Content starts

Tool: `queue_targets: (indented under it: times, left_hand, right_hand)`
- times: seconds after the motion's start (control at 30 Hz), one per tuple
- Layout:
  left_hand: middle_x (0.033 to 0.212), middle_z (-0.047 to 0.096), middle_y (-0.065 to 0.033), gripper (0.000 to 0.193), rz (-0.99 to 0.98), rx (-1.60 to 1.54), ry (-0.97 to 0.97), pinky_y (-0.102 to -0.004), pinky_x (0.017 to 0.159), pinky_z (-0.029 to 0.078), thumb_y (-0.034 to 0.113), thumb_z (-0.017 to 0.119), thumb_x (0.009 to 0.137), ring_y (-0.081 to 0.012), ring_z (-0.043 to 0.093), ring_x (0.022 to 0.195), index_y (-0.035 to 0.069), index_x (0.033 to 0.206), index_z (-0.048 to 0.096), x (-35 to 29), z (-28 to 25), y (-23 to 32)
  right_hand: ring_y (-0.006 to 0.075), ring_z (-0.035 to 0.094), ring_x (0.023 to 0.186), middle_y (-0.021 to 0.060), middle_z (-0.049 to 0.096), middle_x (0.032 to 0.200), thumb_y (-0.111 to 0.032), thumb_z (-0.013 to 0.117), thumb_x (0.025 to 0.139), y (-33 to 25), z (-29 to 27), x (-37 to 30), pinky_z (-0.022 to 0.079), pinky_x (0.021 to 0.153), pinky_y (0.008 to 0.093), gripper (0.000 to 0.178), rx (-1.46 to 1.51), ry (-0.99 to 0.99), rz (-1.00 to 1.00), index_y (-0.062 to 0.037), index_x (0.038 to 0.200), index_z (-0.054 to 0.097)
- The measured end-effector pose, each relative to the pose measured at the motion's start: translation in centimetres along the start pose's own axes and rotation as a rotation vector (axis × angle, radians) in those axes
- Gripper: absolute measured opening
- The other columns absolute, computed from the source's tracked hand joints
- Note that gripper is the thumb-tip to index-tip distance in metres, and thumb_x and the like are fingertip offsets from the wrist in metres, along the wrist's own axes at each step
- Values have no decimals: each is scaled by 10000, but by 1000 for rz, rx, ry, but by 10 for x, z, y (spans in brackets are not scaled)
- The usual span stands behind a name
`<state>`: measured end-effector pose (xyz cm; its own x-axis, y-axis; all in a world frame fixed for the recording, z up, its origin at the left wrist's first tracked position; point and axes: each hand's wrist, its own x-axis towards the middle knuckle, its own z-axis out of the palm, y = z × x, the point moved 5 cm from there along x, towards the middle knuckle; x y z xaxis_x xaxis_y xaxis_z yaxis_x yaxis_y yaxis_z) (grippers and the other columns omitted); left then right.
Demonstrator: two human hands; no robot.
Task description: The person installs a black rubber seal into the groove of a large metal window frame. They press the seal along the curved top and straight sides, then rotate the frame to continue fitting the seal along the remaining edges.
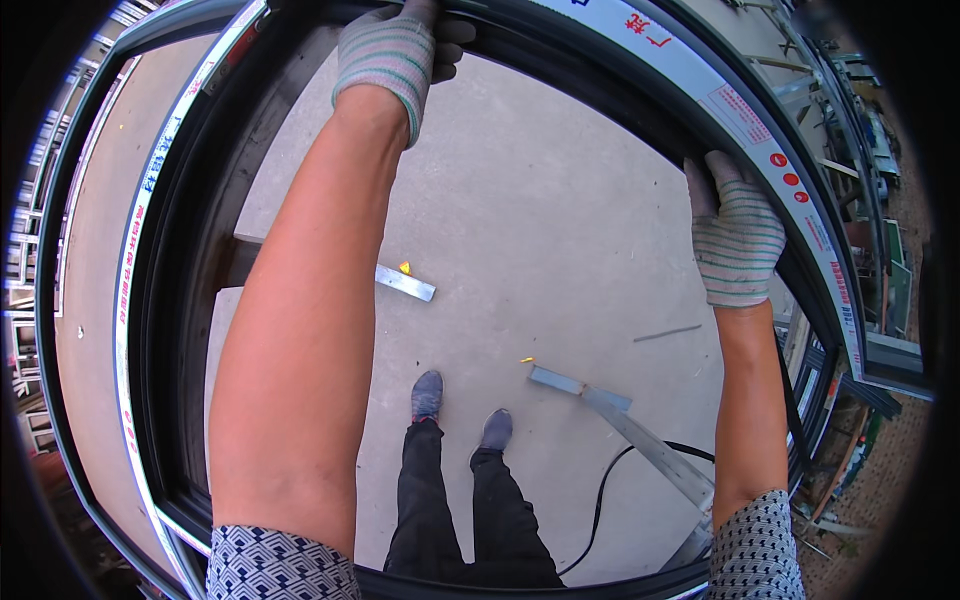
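A large black window frame (590, 75), with printed white protective film (735, 105) along its outer side, surrounds the space in front of me. My left hand (388, 55), in a striped knit glove with dark fingers, is closed over the far bar near the top of the view. Part of its grip is hidden behind the bar. On the right bar, my right hand (740, 235), gloved the same way, has its fingers bent against the inner black edge. Its thumb side faces the opening. My feet show on the grey floor through the frame.
A metal stand with a slanted leg (650, 450) and a black cable (600, 500) lies at lower right. A short metal bar (405, 283) juts out beside my left forearm. More film-covered frame (130, 250) stands at left; metal scraps (870, 150) lie far right.
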<state>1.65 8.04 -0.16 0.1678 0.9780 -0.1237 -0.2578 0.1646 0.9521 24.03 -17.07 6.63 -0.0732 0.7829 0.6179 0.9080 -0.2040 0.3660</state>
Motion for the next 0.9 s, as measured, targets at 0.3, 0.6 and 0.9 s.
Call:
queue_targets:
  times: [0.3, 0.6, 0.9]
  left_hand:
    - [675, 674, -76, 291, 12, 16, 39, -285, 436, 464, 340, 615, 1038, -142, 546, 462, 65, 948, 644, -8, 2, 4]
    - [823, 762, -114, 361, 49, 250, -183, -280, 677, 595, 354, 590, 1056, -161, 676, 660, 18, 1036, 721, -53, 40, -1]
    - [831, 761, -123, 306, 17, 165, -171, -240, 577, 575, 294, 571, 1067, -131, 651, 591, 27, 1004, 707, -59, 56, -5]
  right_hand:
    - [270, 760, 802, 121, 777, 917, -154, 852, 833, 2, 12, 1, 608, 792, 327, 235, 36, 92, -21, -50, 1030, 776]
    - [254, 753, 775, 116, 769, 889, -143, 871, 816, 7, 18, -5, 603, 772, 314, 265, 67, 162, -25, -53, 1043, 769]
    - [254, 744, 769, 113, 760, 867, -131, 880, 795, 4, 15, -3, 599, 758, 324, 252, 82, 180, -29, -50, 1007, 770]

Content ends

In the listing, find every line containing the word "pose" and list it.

■ RESPONSE BELOW:
- The measured end-effector pose, each relative to the pose measured at the motion's start: translation in centimetres along the start pose's own axes and rotation as a rotation vector (axis × angle, radians) in those axes
`<state>`: measured end-effector pose (xyz cm; its own x-axis, y-axis; all in a world frame fixed for the recording, z up, its origin at the left wrist's first tracked position; point and axes: each hand's wrist, its own x-axis towards the middle knuckle, its own z-axis out of the palm, y = z × x, the point moved 5 cm from there along x, towards the middle knuckle; x y z xaxis_x xaxis_y xaxis_z yaxis_x yaxis_y yaxis_z) (grippers and the other columns omitted); left then right.

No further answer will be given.